What this task involves -> From the data below, retype exactly the lines starting with the one that contains "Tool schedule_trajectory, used" and ending with the one that contains "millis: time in", both included.

Provided data ->
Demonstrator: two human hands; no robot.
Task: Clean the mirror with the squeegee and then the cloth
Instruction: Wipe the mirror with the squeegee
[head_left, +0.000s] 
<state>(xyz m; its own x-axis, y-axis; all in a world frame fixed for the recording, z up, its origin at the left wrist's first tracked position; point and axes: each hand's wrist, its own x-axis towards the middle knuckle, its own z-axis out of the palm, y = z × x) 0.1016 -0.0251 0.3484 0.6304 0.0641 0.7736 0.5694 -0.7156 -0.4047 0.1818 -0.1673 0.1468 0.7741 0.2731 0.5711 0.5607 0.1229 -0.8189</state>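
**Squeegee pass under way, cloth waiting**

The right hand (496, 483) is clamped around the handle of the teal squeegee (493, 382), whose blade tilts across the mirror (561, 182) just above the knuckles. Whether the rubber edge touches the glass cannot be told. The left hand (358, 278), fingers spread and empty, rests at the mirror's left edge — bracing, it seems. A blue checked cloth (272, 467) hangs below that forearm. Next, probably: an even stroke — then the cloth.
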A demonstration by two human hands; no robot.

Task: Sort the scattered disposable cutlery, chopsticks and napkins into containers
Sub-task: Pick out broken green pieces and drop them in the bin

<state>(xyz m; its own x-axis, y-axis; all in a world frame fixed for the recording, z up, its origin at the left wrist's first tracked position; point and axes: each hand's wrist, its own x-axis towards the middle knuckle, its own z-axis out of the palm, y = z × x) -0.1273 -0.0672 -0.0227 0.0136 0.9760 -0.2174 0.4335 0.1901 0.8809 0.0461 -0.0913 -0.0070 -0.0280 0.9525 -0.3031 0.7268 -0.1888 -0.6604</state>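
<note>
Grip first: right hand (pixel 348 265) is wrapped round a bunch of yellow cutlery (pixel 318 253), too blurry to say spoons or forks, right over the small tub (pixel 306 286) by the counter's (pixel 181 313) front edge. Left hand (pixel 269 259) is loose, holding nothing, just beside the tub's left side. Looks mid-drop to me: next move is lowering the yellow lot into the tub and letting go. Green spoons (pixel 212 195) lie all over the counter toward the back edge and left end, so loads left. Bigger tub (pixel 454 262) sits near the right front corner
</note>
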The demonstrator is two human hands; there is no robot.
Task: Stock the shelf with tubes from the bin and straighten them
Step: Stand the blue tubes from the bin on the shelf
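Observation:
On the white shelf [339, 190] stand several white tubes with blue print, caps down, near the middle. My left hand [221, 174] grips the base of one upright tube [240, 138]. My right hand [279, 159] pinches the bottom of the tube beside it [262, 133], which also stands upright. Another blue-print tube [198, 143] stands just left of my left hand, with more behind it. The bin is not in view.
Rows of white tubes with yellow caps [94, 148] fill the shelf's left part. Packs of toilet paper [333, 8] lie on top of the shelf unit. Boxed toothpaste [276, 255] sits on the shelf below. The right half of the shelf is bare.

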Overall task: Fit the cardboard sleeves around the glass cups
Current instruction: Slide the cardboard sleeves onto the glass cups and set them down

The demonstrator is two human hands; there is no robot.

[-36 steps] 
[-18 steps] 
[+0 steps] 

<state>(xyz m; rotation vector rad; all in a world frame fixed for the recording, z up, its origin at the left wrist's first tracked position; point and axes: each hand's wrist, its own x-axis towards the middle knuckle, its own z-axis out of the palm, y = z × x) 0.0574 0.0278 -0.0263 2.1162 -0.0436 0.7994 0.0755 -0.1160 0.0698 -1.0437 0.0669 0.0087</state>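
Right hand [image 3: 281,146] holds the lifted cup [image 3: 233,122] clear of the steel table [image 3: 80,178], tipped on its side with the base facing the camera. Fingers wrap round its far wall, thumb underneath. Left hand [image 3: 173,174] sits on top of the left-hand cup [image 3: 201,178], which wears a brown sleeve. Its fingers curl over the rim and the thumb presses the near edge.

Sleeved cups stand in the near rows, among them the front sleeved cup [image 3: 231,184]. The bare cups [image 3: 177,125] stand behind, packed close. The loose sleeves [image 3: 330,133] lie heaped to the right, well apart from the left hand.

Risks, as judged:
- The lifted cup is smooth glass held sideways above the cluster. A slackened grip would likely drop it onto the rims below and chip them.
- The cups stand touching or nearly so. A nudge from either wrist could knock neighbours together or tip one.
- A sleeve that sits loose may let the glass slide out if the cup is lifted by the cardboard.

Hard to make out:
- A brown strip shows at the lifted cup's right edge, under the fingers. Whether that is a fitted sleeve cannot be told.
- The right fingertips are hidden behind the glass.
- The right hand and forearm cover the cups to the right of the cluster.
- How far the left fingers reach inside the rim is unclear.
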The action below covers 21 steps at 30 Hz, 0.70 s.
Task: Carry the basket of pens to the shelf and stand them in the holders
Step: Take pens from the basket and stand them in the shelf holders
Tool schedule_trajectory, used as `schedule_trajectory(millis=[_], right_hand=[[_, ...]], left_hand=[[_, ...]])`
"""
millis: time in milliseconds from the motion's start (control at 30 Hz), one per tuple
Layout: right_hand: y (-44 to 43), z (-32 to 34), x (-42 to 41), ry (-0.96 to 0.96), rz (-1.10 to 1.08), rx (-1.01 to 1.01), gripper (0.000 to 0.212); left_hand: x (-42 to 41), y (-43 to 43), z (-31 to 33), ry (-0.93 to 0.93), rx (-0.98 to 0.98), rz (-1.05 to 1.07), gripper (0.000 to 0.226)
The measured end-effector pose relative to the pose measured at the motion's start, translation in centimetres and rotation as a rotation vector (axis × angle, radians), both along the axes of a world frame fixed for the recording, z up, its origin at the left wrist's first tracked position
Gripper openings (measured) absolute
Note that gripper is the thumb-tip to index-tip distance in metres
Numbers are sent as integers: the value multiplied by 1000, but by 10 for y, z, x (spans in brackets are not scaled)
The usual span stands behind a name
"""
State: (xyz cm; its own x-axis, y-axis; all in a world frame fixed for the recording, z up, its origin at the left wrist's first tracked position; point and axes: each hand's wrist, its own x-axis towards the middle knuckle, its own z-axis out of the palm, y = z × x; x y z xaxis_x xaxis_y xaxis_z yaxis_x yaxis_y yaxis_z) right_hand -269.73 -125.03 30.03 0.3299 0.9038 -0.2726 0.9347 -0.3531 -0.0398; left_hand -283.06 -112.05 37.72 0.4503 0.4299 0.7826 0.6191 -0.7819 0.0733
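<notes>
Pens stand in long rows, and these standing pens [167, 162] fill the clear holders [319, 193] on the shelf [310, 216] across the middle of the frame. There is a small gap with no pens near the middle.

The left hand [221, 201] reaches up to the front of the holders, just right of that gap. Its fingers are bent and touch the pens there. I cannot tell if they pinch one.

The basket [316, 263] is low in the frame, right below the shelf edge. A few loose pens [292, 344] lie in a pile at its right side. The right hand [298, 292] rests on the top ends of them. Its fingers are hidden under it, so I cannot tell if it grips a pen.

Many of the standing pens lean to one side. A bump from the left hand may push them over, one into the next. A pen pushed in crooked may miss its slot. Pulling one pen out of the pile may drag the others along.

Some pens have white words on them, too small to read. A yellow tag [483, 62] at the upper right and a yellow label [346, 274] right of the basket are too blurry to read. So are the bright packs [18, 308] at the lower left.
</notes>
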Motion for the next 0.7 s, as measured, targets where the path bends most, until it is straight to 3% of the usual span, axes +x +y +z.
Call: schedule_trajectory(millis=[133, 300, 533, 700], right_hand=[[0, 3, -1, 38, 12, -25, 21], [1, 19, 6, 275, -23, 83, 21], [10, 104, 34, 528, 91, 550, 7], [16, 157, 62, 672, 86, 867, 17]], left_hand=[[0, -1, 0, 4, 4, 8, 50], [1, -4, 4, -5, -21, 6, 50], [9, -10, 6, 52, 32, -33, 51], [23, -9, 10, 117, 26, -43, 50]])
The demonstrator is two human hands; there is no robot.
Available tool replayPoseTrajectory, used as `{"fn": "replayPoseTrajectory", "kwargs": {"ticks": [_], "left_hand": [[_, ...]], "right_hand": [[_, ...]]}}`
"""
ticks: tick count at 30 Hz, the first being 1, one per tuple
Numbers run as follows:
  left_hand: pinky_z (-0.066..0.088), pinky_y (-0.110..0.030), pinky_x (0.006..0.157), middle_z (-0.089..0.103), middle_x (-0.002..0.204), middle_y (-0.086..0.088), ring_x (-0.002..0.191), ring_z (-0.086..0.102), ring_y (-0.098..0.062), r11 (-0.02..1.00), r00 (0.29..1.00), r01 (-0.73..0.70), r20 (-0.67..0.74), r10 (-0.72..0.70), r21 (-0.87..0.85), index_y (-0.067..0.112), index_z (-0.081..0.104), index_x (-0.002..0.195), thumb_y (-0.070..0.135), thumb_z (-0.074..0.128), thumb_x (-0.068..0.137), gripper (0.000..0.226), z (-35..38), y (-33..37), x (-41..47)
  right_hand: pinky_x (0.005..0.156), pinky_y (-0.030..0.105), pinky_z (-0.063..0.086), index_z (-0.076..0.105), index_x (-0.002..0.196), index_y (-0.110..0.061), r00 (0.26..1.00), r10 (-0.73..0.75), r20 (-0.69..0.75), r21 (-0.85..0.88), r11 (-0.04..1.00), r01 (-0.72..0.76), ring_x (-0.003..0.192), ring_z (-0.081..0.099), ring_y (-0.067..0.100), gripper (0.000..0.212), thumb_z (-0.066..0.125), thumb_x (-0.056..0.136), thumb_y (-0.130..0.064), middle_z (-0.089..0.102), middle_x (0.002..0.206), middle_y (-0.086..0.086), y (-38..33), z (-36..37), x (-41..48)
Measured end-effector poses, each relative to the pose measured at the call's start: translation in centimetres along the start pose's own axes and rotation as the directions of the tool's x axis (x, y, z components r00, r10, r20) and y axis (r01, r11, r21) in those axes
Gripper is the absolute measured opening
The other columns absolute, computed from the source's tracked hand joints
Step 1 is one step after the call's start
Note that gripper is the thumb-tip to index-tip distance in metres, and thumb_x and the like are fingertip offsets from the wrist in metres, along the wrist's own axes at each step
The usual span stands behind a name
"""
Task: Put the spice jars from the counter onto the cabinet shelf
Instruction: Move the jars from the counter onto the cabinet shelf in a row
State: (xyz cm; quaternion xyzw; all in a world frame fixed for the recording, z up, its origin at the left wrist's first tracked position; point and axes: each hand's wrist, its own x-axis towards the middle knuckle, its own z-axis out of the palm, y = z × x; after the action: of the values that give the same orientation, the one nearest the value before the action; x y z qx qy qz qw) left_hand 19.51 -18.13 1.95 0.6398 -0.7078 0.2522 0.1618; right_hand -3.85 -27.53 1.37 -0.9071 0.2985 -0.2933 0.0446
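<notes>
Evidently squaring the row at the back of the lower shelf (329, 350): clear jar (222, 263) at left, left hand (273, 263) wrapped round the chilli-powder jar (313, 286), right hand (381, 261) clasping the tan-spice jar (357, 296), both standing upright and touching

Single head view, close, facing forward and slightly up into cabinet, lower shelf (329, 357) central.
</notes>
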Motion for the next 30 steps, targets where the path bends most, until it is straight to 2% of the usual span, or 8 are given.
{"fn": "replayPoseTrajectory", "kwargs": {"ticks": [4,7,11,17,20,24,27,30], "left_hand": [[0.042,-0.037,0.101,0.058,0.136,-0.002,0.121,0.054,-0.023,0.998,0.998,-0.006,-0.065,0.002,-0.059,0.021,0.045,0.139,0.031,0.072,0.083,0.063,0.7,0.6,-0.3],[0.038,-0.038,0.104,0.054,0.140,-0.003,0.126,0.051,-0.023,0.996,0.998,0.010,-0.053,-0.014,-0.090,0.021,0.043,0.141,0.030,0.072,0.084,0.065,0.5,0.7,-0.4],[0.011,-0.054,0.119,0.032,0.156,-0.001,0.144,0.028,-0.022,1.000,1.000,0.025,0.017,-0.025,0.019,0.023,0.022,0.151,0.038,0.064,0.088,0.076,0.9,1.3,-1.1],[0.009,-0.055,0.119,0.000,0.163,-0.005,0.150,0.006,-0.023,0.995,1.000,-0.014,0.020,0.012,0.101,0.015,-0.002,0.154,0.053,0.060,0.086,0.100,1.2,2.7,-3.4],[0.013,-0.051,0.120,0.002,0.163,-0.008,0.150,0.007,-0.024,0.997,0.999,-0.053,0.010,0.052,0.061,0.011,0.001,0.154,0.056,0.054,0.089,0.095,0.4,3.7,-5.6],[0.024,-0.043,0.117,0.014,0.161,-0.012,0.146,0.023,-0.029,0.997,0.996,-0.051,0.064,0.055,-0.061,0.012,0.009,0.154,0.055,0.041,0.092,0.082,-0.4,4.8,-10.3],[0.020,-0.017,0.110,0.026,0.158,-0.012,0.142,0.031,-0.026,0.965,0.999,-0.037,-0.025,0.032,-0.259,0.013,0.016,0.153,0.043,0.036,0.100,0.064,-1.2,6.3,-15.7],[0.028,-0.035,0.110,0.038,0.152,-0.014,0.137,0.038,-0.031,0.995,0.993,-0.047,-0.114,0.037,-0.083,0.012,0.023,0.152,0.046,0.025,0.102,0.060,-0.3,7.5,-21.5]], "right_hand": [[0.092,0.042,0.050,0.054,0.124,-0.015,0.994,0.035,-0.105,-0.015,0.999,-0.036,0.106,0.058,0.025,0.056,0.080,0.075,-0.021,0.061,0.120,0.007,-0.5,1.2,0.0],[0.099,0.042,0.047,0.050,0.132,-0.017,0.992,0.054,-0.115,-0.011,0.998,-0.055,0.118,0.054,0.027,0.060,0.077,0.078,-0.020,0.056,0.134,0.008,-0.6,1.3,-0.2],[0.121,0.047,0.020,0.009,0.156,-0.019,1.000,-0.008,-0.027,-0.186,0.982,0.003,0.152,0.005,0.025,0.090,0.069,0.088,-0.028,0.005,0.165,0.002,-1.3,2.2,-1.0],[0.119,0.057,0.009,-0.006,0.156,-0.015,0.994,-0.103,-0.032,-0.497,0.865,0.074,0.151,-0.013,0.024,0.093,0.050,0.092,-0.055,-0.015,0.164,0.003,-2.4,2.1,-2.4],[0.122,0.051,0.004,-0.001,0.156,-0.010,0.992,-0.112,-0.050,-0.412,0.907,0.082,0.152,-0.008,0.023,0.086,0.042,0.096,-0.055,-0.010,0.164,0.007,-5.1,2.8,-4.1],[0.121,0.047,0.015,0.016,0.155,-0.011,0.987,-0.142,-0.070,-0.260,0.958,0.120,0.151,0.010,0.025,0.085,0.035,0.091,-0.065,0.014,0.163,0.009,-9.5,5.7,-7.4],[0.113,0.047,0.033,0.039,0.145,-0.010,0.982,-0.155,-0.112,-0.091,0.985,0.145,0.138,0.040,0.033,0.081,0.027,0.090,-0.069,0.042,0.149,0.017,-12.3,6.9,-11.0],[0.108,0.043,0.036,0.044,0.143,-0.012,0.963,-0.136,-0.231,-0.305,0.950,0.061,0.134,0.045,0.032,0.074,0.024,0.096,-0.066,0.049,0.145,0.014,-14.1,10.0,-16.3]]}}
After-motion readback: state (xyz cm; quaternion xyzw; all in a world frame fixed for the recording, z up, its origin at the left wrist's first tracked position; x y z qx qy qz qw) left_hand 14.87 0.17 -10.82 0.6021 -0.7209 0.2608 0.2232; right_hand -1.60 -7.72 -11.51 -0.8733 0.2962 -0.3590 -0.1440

Response box ->
Tool schedule_trajectory, used as `schedule_trajectory(millis=[_], right_hand=[[_, ...]], left_hand=[[_, ...]])`
"""
millis: time in milliseconds from the motion's start (control at 30 Hz), one per tuple

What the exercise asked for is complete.